■ **Work required**
Report every line below that carries the word "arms".

■ **Supplied material**

=== Section Start ===

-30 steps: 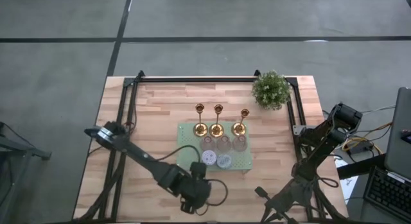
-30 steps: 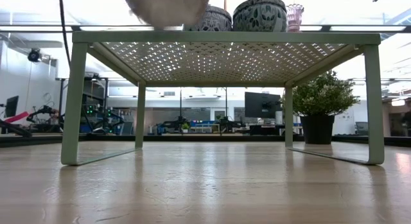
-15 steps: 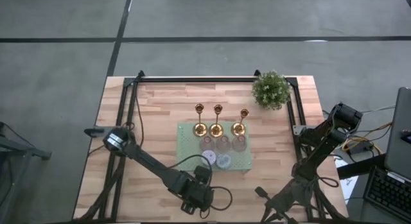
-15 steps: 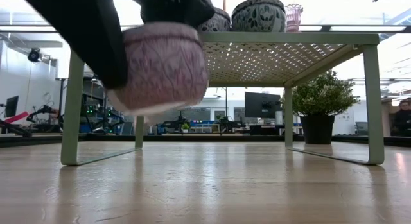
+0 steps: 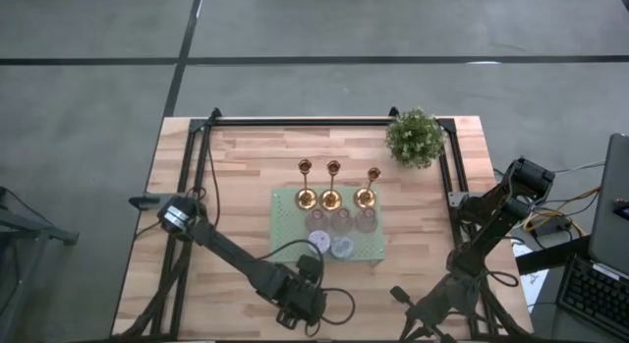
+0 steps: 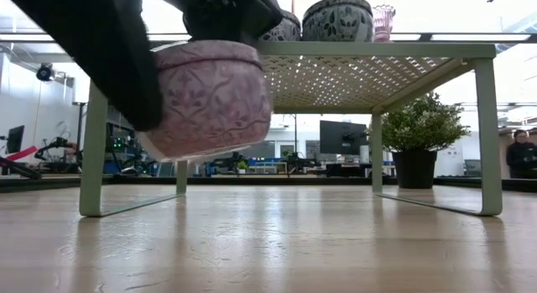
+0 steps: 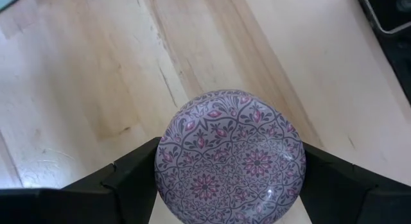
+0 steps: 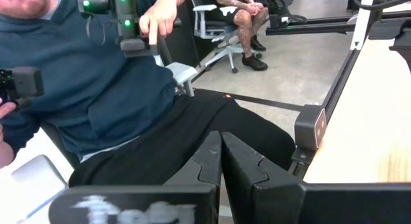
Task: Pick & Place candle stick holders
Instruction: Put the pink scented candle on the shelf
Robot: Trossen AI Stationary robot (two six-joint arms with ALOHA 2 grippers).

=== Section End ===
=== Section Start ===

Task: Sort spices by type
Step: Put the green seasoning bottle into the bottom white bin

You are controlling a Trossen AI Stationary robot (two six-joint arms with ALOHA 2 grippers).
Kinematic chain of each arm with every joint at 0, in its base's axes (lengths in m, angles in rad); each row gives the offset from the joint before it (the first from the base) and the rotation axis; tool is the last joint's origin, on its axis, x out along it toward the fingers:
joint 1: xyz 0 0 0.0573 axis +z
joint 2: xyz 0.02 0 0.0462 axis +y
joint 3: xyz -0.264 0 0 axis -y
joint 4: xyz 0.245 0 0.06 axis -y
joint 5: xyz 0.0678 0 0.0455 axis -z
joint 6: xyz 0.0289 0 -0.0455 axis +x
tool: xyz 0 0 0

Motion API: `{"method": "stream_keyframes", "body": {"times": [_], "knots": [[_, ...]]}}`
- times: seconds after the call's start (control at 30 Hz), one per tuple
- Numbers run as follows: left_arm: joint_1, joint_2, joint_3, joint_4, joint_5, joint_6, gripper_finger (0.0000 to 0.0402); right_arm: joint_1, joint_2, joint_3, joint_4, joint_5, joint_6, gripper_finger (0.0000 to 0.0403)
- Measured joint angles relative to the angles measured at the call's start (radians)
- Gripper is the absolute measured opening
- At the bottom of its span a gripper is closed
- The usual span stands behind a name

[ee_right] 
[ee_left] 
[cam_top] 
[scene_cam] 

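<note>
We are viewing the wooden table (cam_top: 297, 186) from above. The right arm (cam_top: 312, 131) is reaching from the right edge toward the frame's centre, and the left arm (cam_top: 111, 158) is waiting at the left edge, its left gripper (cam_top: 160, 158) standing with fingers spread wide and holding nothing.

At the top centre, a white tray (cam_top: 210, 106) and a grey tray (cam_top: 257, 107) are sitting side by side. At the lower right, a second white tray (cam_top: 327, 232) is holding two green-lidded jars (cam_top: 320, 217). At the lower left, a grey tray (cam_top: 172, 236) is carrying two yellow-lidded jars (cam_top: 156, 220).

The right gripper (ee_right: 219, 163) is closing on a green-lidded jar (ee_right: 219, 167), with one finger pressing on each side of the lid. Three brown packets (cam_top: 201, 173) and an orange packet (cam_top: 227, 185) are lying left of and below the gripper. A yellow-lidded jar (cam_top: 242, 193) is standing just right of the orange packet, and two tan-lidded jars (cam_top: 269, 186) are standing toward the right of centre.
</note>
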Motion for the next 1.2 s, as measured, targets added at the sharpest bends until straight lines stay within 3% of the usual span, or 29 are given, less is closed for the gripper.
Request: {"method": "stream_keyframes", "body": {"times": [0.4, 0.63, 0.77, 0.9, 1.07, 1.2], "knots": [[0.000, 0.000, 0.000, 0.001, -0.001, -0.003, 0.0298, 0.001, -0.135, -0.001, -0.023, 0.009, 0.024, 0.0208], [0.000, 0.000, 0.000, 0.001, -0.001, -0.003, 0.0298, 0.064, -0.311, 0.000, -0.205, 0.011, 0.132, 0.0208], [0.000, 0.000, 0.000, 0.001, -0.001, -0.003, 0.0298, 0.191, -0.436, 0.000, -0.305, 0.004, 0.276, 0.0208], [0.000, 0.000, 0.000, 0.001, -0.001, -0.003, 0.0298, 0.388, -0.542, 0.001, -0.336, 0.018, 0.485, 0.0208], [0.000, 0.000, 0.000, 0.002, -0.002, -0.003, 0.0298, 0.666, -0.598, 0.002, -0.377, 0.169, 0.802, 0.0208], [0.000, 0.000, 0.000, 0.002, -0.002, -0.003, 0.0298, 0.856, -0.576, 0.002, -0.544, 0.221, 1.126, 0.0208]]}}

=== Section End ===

■ **Answer box**
Robot: Trossen AI Stationary robot (two six-joint arms with ALOHA 2 grippers).
You are controlling a Trossen AI Stationary robot (two six-joint arms with ALOHA 2 grippers).

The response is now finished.